Hobday spent the Second World War obtaining a master's degree in Cambridge, and did not serve in the military on medical grounds.[2] At this point, his first poems were published in Our Time, a communist literary journal. The journal was edited by Edgell Rickword, who Hobday would later go on to write a biography about in 1989.

After Our Time folded in 1949, Hobday moved to Bristol to work for Keesing's Contemporary Archive.[2] In 1950, he married Inez Gwendolen Beeching. Over the course of the next decade, he became involved in a campaign to democratise the Communist Party, but left in 1957 after the Soviet invasion of Hungary.[1] From the 1960s onward Hobday became more engaged in writing poetry, and less involved in the communist politics of his youth.[1]

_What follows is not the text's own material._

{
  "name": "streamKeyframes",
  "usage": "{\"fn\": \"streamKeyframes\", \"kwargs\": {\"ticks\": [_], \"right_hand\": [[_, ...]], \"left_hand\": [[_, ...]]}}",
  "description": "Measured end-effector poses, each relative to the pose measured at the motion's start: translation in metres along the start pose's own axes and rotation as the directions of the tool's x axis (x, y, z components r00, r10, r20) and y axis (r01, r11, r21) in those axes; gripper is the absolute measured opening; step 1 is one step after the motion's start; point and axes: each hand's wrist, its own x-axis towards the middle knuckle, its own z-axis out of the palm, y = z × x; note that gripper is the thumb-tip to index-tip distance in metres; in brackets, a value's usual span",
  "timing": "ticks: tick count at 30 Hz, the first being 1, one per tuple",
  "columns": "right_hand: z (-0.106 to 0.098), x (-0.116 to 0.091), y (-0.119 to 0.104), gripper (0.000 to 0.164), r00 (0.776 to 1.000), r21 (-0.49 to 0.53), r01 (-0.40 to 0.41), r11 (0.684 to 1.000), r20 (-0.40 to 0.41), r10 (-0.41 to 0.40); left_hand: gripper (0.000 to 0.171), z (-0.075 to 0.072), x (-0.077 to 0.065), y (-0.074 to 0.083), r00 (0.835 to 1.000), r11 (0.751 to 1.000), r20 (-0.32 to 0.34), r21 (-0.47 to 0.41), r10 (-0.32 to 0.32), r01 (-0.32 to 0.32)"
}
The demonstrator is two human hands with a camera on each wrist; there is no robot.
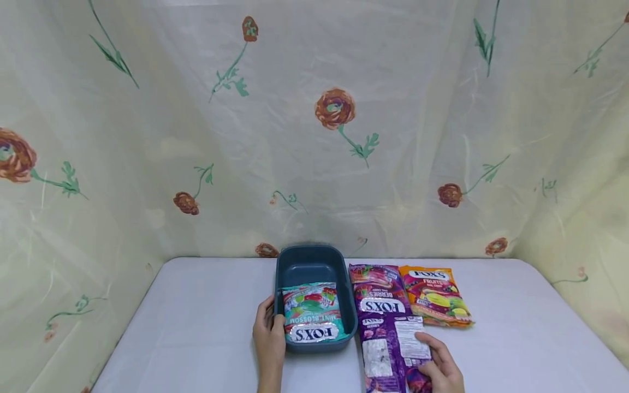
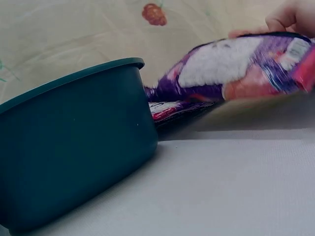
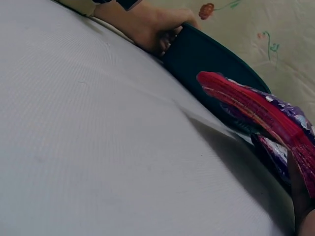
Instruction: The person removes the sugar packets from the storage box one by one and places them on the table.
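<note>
My left hand [image 1: 270, 330] grips the left wall of a dark teal plastic tub [image 1: 309, 255], thumb over the rim. Inside the tub, toward its near end, lies a green Fox's Mint Blossom candy bag [image 1: 313, 308]. To the right, my right hand [image 1: 442, 367] holds a purple Fox's candy bag [image 1: 385, 349] by its right side, back panel facing up. In the left wrist view this bag [image 2: 216, 69] is raised and tilted above the table. It partly covers another purple bag, Fox's Berries [image 1: 377, 292], lying beside the tub.
An orange and yellow Fox's Fruits bag [image 1: 437, 300] lies right of the Berries bag. A white cloth covers the table [image 1: 196, 327]. Flower-patterned curtain [image 1: 383, 218] hangs behind the table's far edge and along both sides.
</note>
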Motion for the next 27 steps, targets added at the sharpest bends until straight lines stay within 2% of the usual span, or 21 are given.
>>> {"fn": "streamKeyframes", "kwargs": {"ticks": [7,21,24,27], "right_hand": [[0.0004,0.0006,0.0023,0.057,1.000,-0.068,0.015,0.998,-0.015,-0.016],[0.0010,-0.0009,0.0069,0.057,0.999,-0.220,-0.020,0.975,-0.036,0.012],[0.0036,-0.0026,0.0072,0.056,0.998,-0.295,-0.030,0.955,-0.059,0.013],[0.0061,-0.0028,0.0064,0.055,0.997,-0.430,-0.022,0.903,-0.076,-0.011]], "left_hand": [[0.049,0.0002,-0.0008,-0.0003,1.000,1.000,0.001,0.000,0.004,-0.004],[0.049,-0.0013,-0.0007,-0.0001,1.000,1.000,0.006,-0.010,0.015,-0.015],[0.049,-0.0013,-0.0004,0.0002,1.000,1.000,0.006,-0.006,0.013,-0.013],[0.049,-0.0014,-0.0003,0.0011,1.000,1.000,0.006,-0.006,0.014,-0.014]]}}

In January 1973, Inez Gwendolen Beeching died. Hobday married Helen Strauss, his second and last wife, in 1983.[2] In retirement Hobday wrote many of his most remembered works, including the biography Edgell Rickword (1989); a survey of English poets in Florence, A golden ring (1997); and Elegy for a sergeant (2002), a poem in memory of his uncle who died in the First World War. In 1979, Hobday published the classic essay, "Clouted Soon and Leather Aprons: Shakespear and the Egalitarian Tradition."

While he left the communist party in the 1950s, Hobday remained a socialist and became a member of the Labour Party. However, after the Labour party supported the invasion of Iraq, Hobday left this party too.[1]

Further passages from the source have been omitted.